Dans ce tems-là, nos Gens avoient eu le loisir de compter la valeur de leur Prise : on trouva qu’elle étoit de 1 313 843 pièces de huit, et 35 682 onces d’Argent en Lingots ; outre une partie de Cochenille, et quelques autres marchandises d’assez peu de valeur, en comparaison de l’argent. Ce fut-là la dernière capture du Commandeur, qui jointe aux autres, fait à peu près la somme totale de 400 000 livres sterlings, pour tout le butin rapporté par le Centurion, non compris les Vaisseaux, marchandises, etc. que nos Gens ont détruit ou brûlé aux Espagnols, et qui sur le pié de l’estimation la plus modique, ne peuvent aller au-dessous de б00 000 livres sterlings ; desorte que la perte que notre Escadre a causée à l’Ennemi, va certainement au-delà d’un million sterling. A quoi si l’on ajoute les dépenses que fit la Cour d’Espagne pour l’équipement de l’Escadre de Pizarro les frais extraordinaires où elle fut engagée en Amérique, à cause de notre Escadre, et la perte de ses Vaisseaux de guerre, le total montera à une somme excessive, et fera sentir de quelle utilité notre entreprise a été à l’État, malgré tous les désastres que nous avons éprouvés depuis le commencement jusqu’à la fin.
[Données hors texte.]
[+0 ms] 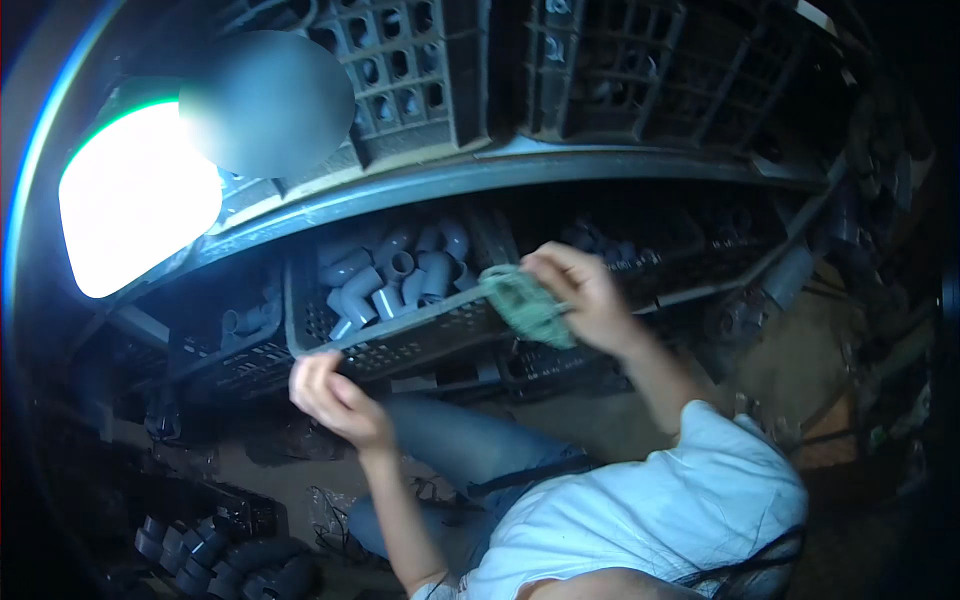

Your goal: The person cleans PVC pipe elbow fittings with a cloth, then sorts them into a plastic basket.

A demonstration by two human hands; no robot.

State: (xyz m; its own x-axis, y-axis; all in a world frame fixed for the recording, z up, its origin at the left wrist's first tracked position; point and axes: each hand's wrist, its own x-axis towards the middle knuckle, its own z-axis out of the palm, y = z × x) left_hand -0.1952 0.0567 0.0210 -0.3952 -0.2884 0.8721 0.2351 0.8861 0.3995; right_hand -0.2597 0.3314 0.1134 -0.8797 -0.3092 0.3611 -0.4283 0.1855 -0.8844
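Note:
My right hand pinches a crumpled green cloth, blurred by motion, which hangs in front of the shelf at the crate's right end. At the front left corner of a dark plastic crate, my left hand has its fingers curled against the edge. Several grey pipe elbows lie heaped inside that crate. Part of the left fingers' contact with the crate is hidden from above.
Another crate with grey fittings sits to the left. Darker bins with fittings continue on the right. Slotted crates stand on the shelf above a metal rail. More grey fittings lie on the floor at lower left.

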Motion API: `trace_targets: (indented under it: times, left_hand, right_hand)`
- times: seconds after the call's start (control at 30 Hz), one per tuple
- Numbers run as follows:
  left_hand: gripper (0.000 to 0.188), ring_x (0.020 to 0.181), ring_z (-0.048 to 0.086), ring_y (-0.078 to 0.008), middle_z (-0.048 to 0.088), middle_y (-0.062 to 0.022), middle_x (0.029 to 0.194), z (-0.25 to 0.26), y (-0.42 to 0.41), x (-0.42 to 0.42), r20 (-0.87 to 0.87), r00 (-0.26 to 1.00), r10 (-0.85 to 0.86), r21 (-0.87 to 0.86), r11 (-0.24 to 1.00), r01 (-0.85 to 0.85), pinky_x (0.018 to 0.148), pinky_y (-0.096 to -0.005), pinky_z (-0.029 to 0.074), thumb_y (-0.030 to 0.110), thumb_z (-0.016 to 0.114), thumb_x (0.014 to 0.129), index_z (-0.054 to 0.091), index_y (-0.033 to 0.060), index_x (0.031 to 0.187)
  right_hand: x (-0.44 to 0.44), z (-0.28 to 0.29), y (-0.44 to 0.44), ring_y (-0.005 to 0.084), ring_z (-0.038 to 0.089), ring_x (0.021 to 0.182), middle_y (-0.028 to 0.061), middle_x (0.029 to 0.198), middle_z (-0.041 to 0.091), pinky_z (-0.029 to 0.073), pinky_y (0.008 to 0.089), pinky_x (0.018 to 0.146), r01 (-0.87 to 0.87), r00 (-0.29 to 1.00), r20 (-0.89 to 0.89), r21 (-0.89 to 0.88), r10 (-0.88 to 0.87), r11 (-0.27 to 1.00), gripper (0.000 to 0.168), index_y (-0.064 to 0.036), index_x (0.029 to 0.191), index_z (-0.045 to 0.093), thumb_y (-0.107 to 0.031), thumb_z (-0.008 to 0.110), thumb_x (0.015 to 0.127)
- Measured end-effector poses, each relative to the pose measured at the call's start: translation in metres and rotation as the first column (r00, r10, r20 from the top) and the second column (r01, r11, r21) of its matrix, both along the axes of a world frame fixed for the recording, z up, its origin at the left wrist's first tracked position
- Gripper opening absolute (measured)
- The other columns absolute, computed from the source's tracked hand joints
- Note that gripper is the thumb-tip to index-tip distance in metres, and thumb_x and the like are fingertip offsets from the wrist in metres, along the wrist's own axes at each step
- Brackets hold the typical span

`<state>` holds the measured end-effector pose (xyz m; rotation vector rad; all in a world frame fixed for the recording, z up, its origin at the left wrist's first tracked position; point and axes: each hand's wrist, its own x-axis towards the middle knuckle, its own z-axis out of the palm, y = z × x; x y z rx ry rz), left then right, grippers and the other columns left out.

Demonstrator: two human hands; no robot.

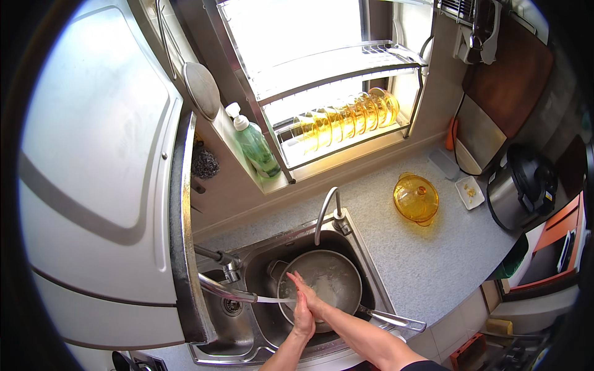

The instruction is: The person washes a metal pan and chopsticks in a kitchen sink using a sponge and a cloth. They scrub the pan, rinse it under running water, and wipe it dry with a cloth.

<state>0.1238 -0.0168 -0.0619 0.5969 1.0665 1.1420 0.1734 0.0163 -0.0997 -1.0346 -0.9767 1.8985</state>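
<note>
Below the tip of a metal faucet [232,292], my left hand [304,316] and my right hand [310,293] are pressed palm to palm, with a stream of water reaching them. Both are above a grey metal pan [327,273] that holds water and sits in the larger basin of a stainless steel sink [371,271]. The pan's long handle rests across the right rim of the sink. No object shows between my hands, though the palms are hidden from view.
A thin curved tap [320,213] stands behind the basin. On the counter [441,259] are an amber glass pot with lid [416,198], a small white dish [469,192] and an electric cooker [519,195]. A green pump bottle [257,148] stands left of the dish rack [348,143].
</note>
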Motion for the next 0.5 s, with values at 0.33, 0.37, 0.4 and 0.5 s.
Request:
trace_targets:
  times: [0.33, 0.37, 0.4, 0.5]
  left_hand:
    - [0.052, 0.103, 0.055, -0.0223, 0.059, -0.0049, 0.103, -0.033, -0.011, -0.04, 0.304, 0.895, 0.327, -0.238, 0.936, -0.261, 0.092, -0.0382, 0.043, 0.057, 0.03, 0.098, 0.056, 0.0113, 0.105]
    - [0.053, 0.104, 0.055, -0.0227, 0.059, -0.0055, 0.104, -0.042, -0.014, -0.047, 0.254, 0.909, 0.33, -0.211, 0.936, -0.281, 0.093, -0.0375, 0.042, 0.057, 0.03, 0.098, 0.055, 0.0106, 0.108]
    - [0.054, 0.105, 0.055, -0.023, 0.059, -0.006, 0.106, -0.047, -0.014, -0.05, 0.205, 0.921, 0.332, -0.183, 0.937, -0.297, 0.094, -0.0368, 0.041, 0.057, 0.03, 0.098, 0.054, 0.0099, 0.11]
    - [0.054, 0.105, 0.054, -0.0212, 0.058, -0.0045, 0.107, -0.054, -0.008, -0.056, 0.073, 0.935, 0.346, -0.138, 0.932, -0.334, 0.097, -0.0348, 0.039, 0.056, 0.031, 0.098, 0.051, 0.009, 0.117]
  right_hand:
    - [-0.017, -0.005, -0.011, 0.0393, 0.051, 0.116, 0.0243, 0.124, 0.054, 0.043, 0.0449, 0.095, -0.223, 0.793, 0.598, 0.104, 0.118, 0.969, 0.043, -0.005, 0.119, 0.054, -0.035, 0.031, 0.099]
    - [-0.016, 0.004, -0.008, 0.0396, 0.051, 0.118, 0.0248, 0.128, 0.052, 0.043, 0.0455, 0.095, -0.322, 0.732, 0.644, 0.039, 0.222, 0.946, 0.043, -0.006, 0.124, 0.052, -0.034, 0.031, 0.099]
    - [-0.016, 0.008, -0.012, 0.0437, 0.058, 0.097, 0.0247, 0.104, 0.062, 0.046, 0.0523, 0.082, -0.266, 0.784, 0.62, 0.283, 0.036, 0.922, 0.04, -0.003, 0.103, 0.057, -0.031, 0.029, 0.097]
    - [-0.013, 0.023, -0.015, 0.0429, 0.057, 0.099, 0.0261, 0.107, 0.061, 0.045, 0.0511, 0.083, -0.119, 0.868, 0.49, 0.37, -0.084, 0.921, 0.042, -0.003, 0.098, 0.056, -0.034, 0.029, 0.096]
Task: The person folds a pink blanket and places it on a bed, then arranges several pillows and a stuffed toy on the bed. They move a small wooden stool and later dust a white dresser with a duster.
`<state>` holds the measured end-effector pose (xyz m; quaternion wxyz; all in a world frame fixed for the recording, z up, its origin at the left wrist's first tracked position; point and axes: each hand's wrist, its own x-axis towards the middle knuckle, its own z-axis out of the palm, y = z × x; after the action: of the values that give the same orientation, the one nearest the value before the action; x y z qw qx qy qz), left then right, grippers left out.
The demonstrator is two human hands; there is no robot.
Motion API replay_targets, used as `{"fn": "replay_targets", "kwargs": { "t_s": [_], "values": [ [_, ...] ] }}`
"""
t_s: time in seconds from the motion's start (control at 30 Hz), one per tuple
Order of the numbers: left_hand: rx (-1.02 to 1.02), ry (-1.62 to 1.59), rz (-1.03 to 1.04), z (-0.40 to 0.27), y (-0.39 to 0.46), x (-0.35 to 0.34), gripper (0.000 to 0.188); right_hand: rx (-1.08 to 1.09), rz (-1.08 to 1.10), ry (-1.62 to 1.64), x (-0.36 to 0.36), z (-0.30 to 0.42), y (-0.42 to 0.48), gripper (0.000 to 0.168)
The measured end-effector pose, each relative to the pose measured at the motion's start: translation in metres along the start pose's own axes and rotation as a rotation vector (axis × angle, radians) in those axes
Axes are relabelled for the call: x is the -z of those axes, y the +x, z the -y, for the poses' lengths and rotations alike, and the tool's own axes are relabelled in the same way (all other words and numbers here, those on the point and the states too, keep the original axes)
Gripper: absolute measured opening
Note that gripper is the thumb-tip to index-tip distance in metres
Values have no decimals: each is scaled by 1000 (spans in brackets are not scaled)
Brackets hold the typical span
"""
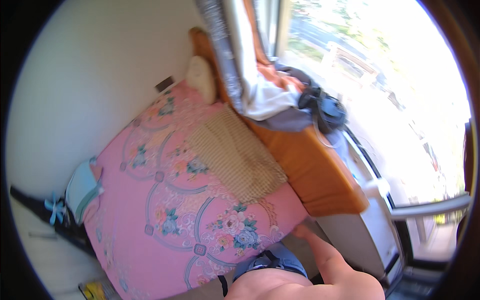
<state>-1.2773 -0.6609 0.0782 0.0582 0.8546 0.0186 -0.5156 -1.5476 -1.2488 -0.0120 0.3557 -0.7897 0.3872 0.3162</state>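
My right hand is low at the near right corner of the bed, blurred and partly hidden, beside the edge of the pink floral bedsheet; whether it grips the sheet is unclear. My left hand is out of view. The sheet covers the mattress, printed with flowers and looping bands. On it, against the orange padded headboard, lies a tan checked pillow or folded cloth. A cream cushion-like object stands at the far corner.
Clothes and a dark bag-like item with a cord lie over the headboard. A window is at the right, with a pale cabinet below. At the left are a light blue item, a blue bow and a wall.
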Motion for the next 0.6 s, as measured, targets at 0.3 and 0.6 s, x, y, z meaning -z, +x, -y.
{"fn": "replay_targets", "kwargs": {
  "t_s": [0.3,0.6],
  "values": [
    [-415,168,-154,-125,120,144,36,-745,-362,596,-215,-74,-268,40],
    [-817,-187,-37,-393,100,161,23,-720,-630,1029,-353,19,-314,31]
  ]
}}
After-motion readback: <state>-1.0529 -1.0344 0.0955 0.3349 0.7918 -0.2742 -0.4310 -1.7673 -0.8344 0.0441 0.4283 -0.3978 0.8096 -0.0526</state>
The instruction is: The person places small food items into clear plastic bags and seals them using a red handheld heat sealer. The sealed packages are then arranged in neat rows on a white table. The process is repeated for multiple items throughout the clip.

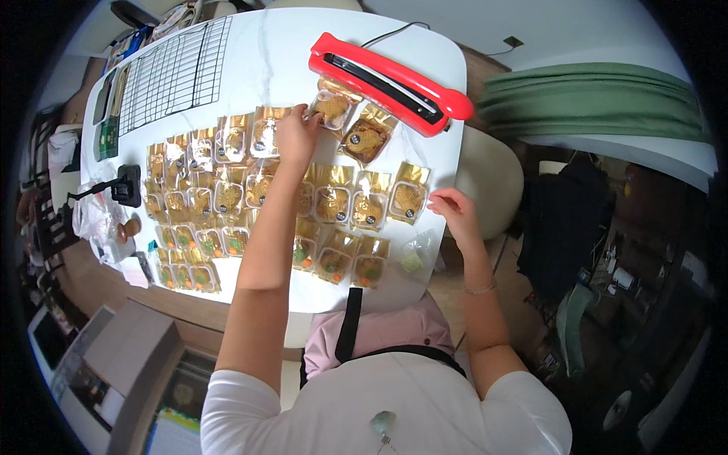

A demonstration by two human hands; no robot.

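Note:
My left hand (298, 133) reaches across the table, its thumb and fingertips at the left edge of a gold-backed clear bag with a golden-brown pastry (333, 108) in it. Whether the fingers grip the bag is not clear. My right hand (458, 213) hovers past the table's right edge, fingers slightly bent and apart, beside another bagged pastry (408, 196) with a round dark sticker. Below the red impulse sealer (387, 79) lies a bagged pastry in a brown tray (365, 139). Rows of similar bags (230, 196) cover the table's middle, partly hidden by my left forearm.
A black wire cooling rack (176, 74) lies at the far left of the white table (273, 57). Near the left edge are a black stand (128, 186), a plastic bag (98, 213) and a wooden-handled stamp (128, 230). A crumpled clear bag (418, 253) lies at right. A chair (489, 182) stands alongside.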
On trouva à bord de ce Galion plusieurs Desseins & Journaux, dont j’ai tiré quelques-unes des particularités rapportées dans le 10 Chapitre de mon scond Livre. On y trouva aussi la Carte de l’Océan Pacifique, entre les Philippines et le Méxique. C’est de cette Carte, sur laquelle le Galion régloit sa navigation, que je donne ici une Copie, corrigée en quelques endroits, sur nos propres observations. J’y ai ajouté la route du Galion tirée de son Journal, et la route du Centurion dans cet Océan : j’ai cité cette même Carte, en parlant du commerce de Manille. J’ai placé les variations de l’Aiguille aimantée en plusieurs endroits de notre route et de celle du Galion ; et ces observations sont d’autant plus intéressantes, que je ne sache pas qu’on en ait encore publié aucune de cette espèce pour la partie Septentrionale de cet Océan, outre qu’elles s’accordent parfaitement avec ce que le Docteur Halley a prédit sur ce sujet, il y a plus de cinquante ans. Après cette digression, il est tems de revenir à nos deux Vaisseaux, que nous avons laissés à Macao, prêts à entrer dans la Rivière de Canton.